Task to complete: Return all the data verbatim but without images.

[Collection entries]
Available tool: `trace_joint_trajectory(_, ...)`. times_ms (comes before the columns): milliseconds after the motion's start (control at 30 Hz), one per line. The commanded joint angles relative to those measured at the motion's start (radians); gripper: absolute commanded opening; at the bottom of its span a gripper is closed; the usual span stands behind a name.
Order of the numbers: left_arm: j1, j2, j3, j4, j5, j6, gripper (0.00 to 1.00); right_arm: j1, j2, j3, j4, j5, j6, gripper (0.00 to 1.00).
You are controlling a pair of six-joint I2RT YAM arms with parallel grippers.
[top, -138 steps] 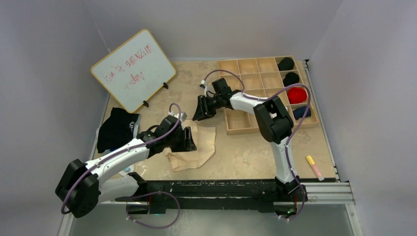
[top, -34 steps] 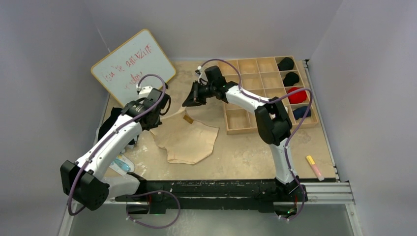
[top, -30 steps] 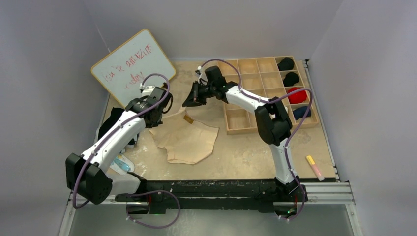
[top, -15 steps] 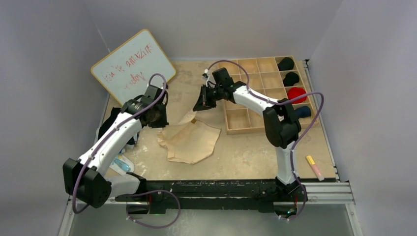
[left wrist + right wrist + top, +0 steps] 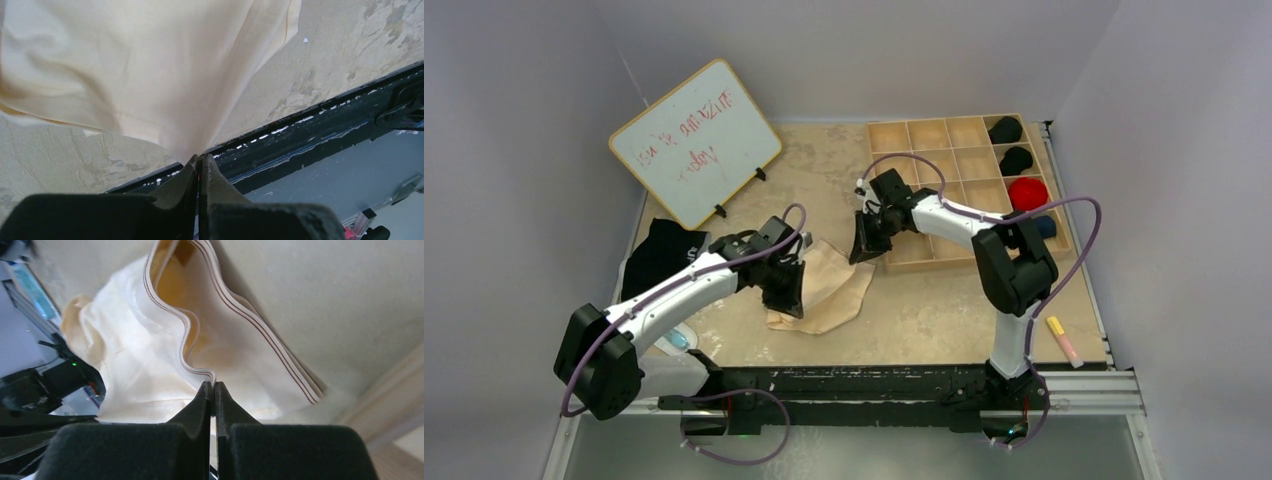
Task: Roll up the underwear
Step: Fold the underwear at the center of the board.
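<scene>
The beige underwear point(image 5: 832, 290) lies folded over on the table's near middle. My left gripper point(image 5: 789, 300) is at its left near side, shut on a pinch of the fabric point(image 5: 150, 75), which fans out from the fingertips point(image 5: 192, 167). My right gripper point(image 5: 864, 250) is at the cloth's far right corner, shut on the striped waistband point(image 5: 210, 374), which curls open above the closed fingers point(image 5: 205, 395).
A wooden compartment tray point(image 5: 944, 165) at the right holds rolled black point(image 5: 1004, 130), red point(image 5: 1027, 193) and dark items. A whiteboard point(image 5: 694, 140) stands back left. Dark clothing point(image 5: 659, 260) lies at the left edge. A pink-yellow marker point(image 5: 1062, 338) rests near right. The table's black front edge point(image 5: 320, 130) is close.
Both grippers have carried their holds toward the near side and to the right, folding the far part of the underwear over itself. The left arm swung down from the whiteboard side.
</scene>
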Motion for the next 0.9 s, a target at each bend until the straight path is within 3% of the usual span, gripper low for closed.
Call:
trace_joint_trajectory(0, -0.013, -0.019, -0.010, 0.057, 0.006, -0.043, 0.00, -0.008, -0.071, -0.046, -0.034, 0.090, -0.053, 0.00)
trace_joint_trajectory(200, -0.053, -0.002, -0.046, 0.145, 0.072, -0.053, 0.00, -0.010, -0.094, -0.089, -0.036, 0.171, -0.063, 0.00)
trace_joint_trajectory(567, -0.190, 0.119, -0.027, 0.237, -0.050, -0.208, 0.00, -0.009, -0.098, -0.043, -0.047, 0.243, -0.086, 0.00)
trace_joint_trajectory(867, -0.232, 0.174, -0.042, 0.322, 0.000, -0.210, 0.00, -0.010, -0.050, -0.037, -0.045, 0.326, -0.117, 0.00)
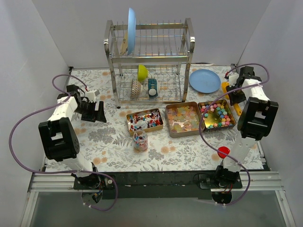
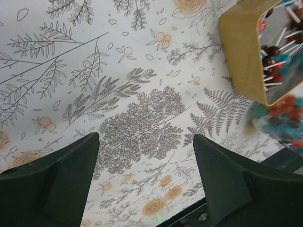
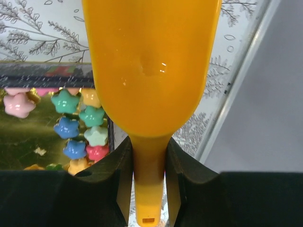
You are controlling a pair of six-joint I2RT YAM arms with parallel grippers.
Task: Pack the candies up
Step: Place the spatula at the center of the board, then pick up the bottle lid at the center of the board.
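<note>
Three open tins hold candies: red, white and blue ones (image 1: 145, 121), pale orange-pink translucent ones (image 1: 183, 118), and bright star-shaped ones (image 1: 217, 114). A small clear jar (image 1: 140, 140) with mixed candies stands in front of the left tin. My right gripper (image 1: 233, 92) is shut on the handle of the orange-yellow scoop (image 3: 151, 66), right of the star tin. The scoop bowl hangs beside the star candies (image 3: 75, 123). My left gripper (image 1: 97, 112) is open and empty over the floral cloth, left of the left tin (image 2: 246, 52). The blurred jar (image 2: 279, 118) shows at the right edge of the left wrist view.
A red round lid (image 1: 223, 152) lies near the right arm's base. A metal dish rack (image 1: 150, 61) with a blue plate, yellow bowl and cups stands at the back. A blue plate (image 1: 204, 81) lies beside it. The table's right edge (image 3: 236, 80) is close to the scoop.
</note>
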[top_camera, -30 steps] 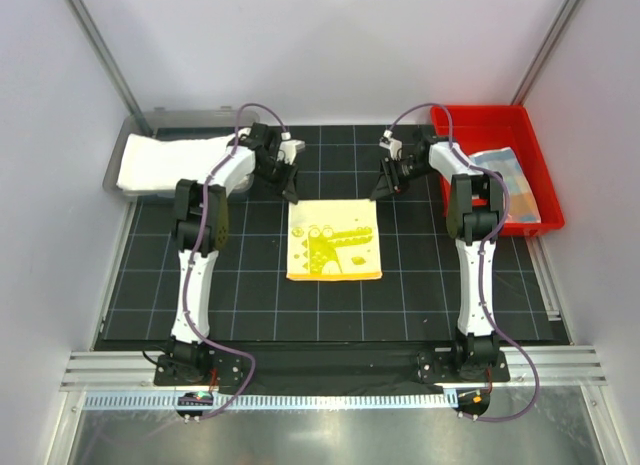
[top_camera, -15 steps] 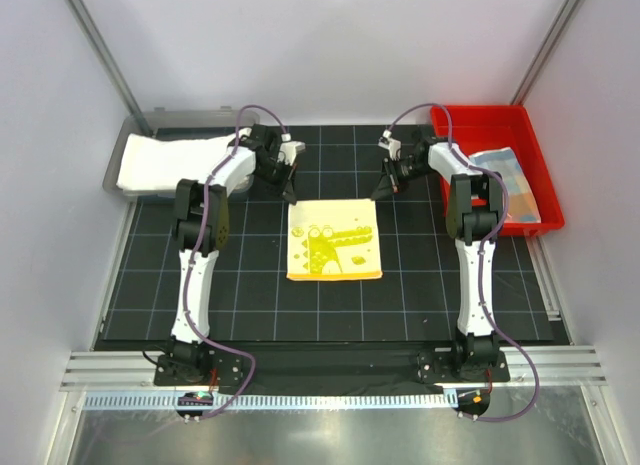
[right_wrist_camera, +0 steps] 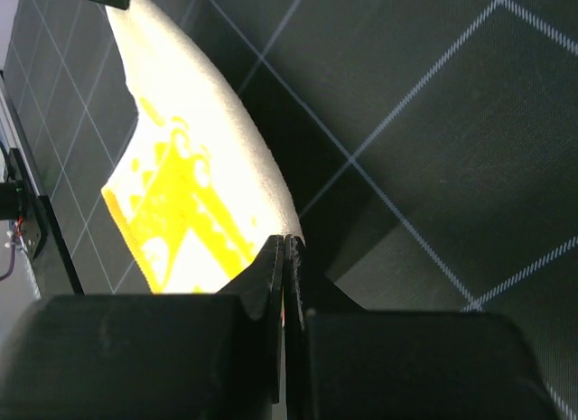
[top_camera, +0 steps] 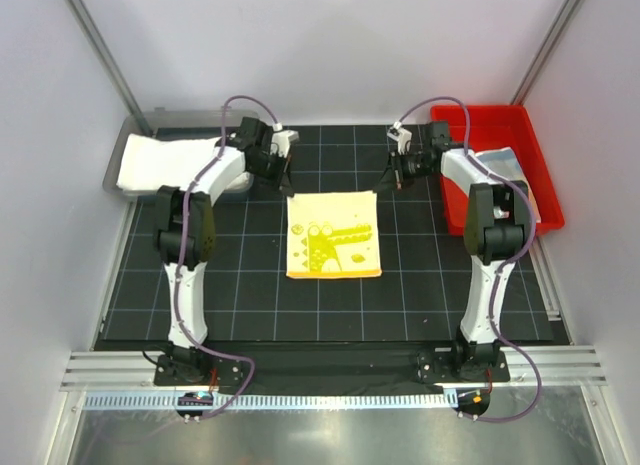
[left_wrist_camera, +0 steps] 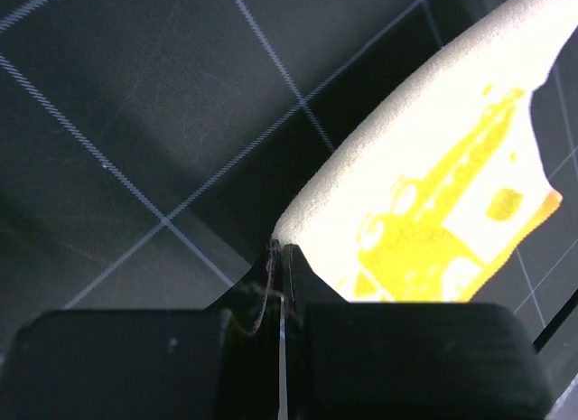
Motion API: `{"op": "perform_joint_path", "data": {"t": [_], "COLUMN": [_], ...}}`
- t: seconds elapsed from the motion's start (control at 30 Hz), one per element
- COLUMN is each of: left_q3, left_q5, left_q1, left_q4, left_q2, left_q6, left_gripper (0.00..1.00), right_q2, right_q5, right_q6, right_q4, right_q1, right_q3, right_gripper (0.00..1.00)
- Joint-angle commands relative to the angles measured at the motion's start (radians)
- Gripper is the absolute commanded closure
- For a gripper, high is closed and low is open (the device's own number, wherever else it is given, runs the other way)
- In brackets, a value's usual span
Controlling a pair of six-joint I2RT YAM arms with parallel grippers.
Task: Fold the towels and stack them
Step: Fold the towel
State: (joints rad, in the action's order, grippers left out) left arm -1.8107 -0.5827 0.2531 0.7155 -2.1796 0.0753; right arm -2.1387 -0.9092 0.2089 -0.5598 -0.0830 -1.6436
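Left pincer (left_wrist_camera: pixel 280 257): jaws closed, nipping the far-left corner of the pale yellow patterned cloth towel (top_camera: pixel 333 235). Right pincer (right_wrist_camera: pixel 284 244): likewise closed, on the far-right corner.

The towel's far edge is raised a little; the rest lies flat mid-way across the black gridded bench (top_camera: pixel 420 285).

Risk: both bites look thin, right at the corner tips. A slip on one side, or an uneven pull, would likely skew the fold.

Room: bare bench toward the arm bases for carrying the edge over. The red plastic bin (top_camera: pixel 480 113) sits close beside the right arm. The folded white towel (top_camera: pixel 165 165) lies well apart on the left.

blue towel (top_camera: pixel 525 190) partly hidden, seemingly by right arm (top_camera: pixel 492 230).
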Motion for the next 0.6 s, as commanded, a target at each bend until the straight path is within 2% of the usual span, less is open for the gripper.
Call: {"op": "perform_joint_path", "data": {"t": [0.0,0.13,0.43,0.57], "left_q3": [0.05,0.115,0.362,0.447], "left_q5": [0.015,0.033,0.118,0.135], "left_q1": [0.012,0.037,0.101,0.118], "left_q4": [-0.053,-0.054,-0.12,-0.134], "left_q2": [0.116,0.179,0.378,0.441], "left_q6": [-0.019,-0.028,-0.066,-0.095], "left_gripper": [1.0,1.0,1.0,1.0], "right_q2": [0.12,0.215,0.523,0.623], "right_q5": [0.027,0.075,0.167,0.21], "right_q6": [-0.048,-0.106,-0.315,-0.354], "right_q4": [0.107,0.174,0.409,0.426], "right_q1": [-0.004,-0.003,-0.012,-0.027], "right_q3": [0.063,0.177,0.56,0.656], "right_gripper": [0.99,0.99,0.99,0.99]}}
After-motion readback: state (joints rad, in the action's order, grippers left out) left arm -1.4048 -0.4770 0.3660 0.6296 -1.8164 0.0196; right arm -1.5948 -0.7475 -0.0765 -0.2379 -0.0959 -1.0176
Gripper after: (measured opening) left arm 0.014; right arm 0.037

Result of the exercise:
Available tool: `trace_joint_trajectory(_, ...)`. times_ms (comes before the columns): milliseconds after the motion's start (control at 30 Hz), one per line. The commanded joint angles relative to those measured at the motion's start (radians); gripper: absolute commanded opening; at the bottom of its span a gripper is closed; the usual span stands behind a name.
Order of the numbers: left_arm: j1, j2, j3, j4, j5, j6, gripper (0.00 to 1.00); right_arm: j1, j2, j3, j4, j5, j6, gripper (0.00 to 1.00).
You are controlling a pair of six-joint I2RT YAM arms with parallel grippers.
[top, -138 steps] 
[top, -34 steps] 
[top, -30 steps] 
[top, -15 steps] 
[left wrist + right wrist + top, +0 steps] 
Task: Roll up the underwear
Step: Fold the underwear at the center of the board.
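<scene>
The beige underwear point(image 5: 832, 290) lies folded over on the table's near middle. My left gripper point(image 5: 789, 300) is at its left near side, shut on a pinch of the fabric point(image 5: 150, 75), which fans out from the fingertips point(image 5: 192, 167). My right gripper point(image 5: 864, 250) is at the cloth's far right corner, shut on the striped waistband point(image 5: 210, 374), which curls open above the closed fingers point(image 5: 205, 395).
A wooden compartment tray point(image 5: 944, 165) at the right holds rolled black point(image 5: 1004, 130), red point(image 5: 1027, 193) and dark items. A whiteboard point(image 5: 694, 140) stands back left. Dark clothing point(image 5: 659, 260) lies at the left edge. A pink-yellow marker point(image 5: 1062, 338) rests near right. The table's black front edge point(image 5: 320, 130) is close.
Both grippers have carried their holds toward the near side and to the right, folding the far part of the underwear over itself. The left arm swung down from the whiteboard side.
</scene>
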Motion for the next 0.9 s, a target at each bend until the straight path is within 3% of the usual span, gripper low for closed.
Call:
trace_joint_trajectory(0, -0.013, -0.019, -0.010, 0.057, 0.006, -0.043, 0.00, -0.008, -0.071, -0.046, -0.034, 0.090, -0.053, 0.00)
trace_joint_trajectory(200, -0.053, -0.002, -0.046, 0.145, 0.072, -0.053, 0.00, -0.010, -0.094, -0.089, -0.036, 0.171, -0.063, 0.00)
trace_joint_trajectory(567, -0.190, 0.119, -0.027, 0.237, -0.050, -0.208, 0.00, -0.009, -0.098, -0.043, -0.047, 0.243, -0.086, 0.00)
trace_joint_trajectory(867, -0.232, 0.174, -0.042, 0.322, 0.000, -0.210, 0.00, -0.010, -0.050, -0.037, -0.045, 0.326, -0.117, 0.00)
You are controlling a pair of six-joint I2RT YAM arms with parallel grippers.
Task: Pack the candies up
Step: Place the spatula at the center of the board, then pick up the bottle lid at the center of the board.
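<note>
Three open tins hold candies: red, white and blue ones (image 1: 145, 121), pale orange-pink translucent ones (image 1: 183, 118), and bright star-shaped ones (image 1: 217, 114). A small clear jar (image 1: 140, 140) with mixed candies stands in front of the left tin. My right gripper (image 1: 233, 92) is shut on the handle of the orange-yellow scoop (image 3: 151, 66), right of the star tin. The scoop bowl hangs beside the star candies (image 3: 75, 123). My left gripper (image 1: 97, 112) is open and empty over the floral cloth, left of the left tin (image 2: 246, 52). The blurred jar (image 2: 279, 118) shows at the right edge of the left wrist view.
A red round lid (image 1: 223, 152) lies near the right arm's base. A metal dish rack (image 1: 150, 61) with a blue plate, yellow bowl and cups stands at the back. A blue plate (image 1: 204, 81) lies beside it. The table's right edge (image 3: 236, 80) is close to the scoop.
</note>
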[top_camera, -30 steps] 
[top_camera, -15 steps] 
[right_wrist_camera, +0 steps] 
[top_camera, +0 steps] 
[left_wrist_camera, +0 steps] 
Motion API: `{"op": "perform_joint_path", "data": {"t": [_], "COLUMN": [_], ...}}`
- t: seconds elapsed from the motion's start (control at 30 Hz), one per element
- COLUMN is each of: left_q3, left_q5, left_q1, left_q4, left_q2, left_q6, left_gripper (0.00..1.00), right_q2, right_q5, right_q6, right_q4, right_q1, right_q3, right_gripper (0.00..1.00)
- Joint-angle commands relative to the angles measured at the motion's start (radians)
- Gripper is the absolute commanded closure
- For a gripper, high is closed and low is open (the device's own number, wherever else it is given, runs the other way)
- In brackets, a value's usual span
Controlling a pair of six-joint I2RT YAM arms with parallel grippers.
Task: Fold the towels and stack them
Step: Fold the towel
State: (joints rad, in the action's order, grippers left out) left arm -1.8107 -0.5827 0.2531 0.7155 -2.1796 0.0753; right arm -2.1387 -0.9092 0.2089 -0.5598 -0.0830 -1.6436
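Left pincer (left_wrist_camera: pixel 280 257): jaws closed, nipping the far-left corner of the pale yellow patterned cloth towel (top_camera: pixel 333 235). Right pincer (right_wrist_camera: pixel 284 244): likewise closed, on the far-right corner.

The towel's far edge is raised a little; the rest lies flat mid-way across the black gridded bench (top_camera: pixel 420 285).

Risk: both bites look thin, right at the corner tips. A slip on one side, or an uneven pull, would likely skew the fold.

Room: bare bench toward the arm bases for carrying the edge over. The red plastic bin (top_camera: pixel 480 113) sits close beside the right arm. The folded white towel (top_camera: pixel 165 165) lies well apart on the left.

blue towel (top_camera: pixel 525 190) partly hidden, seemingly by right arm (top_camera: pixel 492 230).
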Motion for the next 0.6 s, as commanded, a target at each bend until the straight path is within 2% of the usual span, less is open for the gripper.
Call: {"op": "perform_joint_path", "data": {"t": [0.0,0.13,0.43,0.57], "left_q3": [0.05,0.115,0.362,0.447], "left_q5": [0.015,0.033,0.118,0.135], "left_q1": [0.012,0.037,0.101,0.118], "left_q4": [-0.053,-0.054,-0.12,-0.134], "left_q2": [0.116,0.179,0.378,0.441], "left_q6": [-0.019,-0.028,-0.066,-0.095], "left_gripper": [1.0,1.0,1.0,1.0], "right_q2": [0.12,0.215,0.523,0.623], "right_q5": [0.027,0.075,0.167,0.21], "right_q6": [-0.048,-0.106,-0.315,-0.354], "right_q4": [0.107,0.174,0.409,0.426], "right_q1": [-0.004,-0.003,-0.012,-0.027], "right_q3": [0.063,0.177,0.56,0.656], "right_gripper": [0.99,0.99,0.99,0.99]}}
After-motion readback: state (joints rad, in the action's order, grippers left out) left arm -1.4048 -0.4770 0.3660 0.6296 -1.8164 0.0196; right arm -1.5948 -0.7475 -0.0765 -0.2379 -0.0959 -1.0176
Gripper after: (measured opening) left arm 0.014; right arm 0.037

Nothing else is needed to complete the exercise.